Letta la relazione scritta redatta dal Consigliere relatore Dott.

Aurelio Cappabianca;

constatata la regolarità delle comunicazioni di cui all’art. 380 bis

c.p.c., comma 3.

 

Fatto

FATTO E DIRITTO

Premesso:

che la decisione indicata in epigrafe ha dichiarato l’inammissibilità di ricorso in ottemperanza del giudicato Commissione tributaria provinciale di Foggia n. 170/11/03, in quanto ricorso già disatteso dalla decisione 43/11/06, a sua volta, divenuta definitiva;

rilevato:

che, avverso tale decisione, il contribuente propone ricorso per cassazione in due motivi;

– che l’Agenzia resiste con controricorso;

osservato:

che, con il primo motivo di ricorso, il contribuente deduce omessa, insufficiente o contraddittoria motivazione su punto decisivo e lamenta “error in procedendo” consistente nell’esser la decisione “fondata sul presupposto, contrario al vero, che il contenuto del presente è lo stesso di quello del precedente ricorso deciso con predetta sentenza n. 43/11/06”;

considerato:

– che il mezzo è inammissibile;

– che – in disparte l’incoerente deduzione di vizio motivazionale (peraltro, ad un tempo, per omessa o contraddittoria motivazione) al fine di denunziare un asserito error in procedendo – deve, invero, rilevarsi, a tacer d’altro, che il contribuente, con inevitabili negative ricadute sul piano dell’autosufficienza del motivo, non ha fornito alcuna indicazione idonea ad evidenziare l’assunta diversità della domanda di ottemperanza oggetto della decisione qui impugnata rispetto a quella definitivamente decisa con la sentenza n. 43/11/06;

osservato:

che, con il secondo motivo di ricorso, il contribuente deduce violazione del D.Lgs. n. 546 del 1992, art. 70, comma 7, e formula il seguente quesito: “se, risulta ammissibile e proponibile il ricorso per l’ottemperanza ogni qualvolta l’effetto della decisione del Giudice di merito riguardo l’atto amministrativo annullato come nel caso sottoposto a Codesta Suprema Corte, non abbia soddisfatto pienamente l’interesse del contribuente nel diritto di vedere eseguiti tutti i precetti derivanti dal giudicato”;

considerato:

– che il motivo di ricorso non ottempera alle prescrizioni imposte, a pena d’inammissibilità, dall’art. 366 bis c.p.c., posto che, ai sensi della disposizione indicata, il quesito – dovendo assolvere la funzione di integrare il punto di congiunzione tra la risoluzione del caso specifico e l’enunciazione del principio giuridico generale – non può essere meramente generico e teorico ma deve essere calato nella fattispecie concreta, per mettere la Corte in grado poter comprendere dalla sua sola lettura, l’errore asseritamente compiuto dal giudice a quo e la regola applicabile (v.
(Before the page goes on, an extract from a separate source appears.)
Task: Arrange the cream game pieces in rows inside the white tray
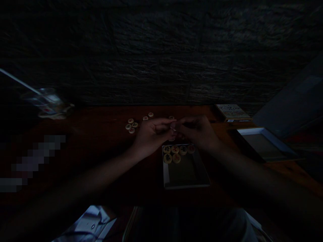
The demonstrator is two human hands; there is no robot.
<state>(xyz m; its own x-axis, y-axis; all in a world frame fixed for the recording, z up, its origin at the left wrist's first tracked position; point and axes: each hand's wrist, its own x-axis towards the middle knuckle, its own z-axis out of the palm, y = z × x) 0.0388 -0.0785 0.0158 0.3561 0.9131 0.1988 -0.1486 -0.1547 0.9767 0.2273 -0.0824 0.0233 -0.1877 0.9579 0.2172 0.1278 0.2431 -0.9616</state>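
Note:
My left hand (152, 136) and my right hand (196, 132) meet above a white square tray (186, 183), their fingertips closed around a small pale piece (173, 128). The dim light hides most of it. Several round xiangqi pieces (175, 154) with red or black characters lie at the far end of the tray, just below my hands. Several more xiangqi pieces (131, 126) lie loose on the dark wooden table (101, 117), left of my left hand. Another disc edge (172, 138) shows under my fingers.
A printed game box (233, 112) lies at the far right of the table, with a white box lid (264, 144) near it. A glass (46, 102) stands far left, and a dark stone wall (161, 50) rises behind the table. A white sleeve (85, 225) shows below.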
Cass. s.u. 3519/08);

– che, non diversamente dal primo mezzo, il motivo non risponde, peraltro, al requisito dell’autosufficienza, non fornendo, tra l’altro, alcuna concreta indicazione in merito all’asserita mancata integrale soddisfazione degli interessi del contribuente nell’attuazione del giudicato;

ritenuto:

che, pertanto, il ricorso del contribuente va dichiarato inammissibile nelle forme di cui agli artt. 375 e 380 bis c.p.c.;

che, per la soccombenza, il contribuente va condannato al pagamento delle spese di causa, liquidate come in dispositivo.

P.Q.M.

la corte: dichiara inammissibile il ricorso; condanna il contribuente al pagamento delle spese di causa, liquidate in complessivi Euro 1.100,00 (di cui Euro 100,00 per esborsi) oltre spese generali ed accessori di legge.

Così deciso in Roma, nella Camera di consiglio, il 8 luglio 2010.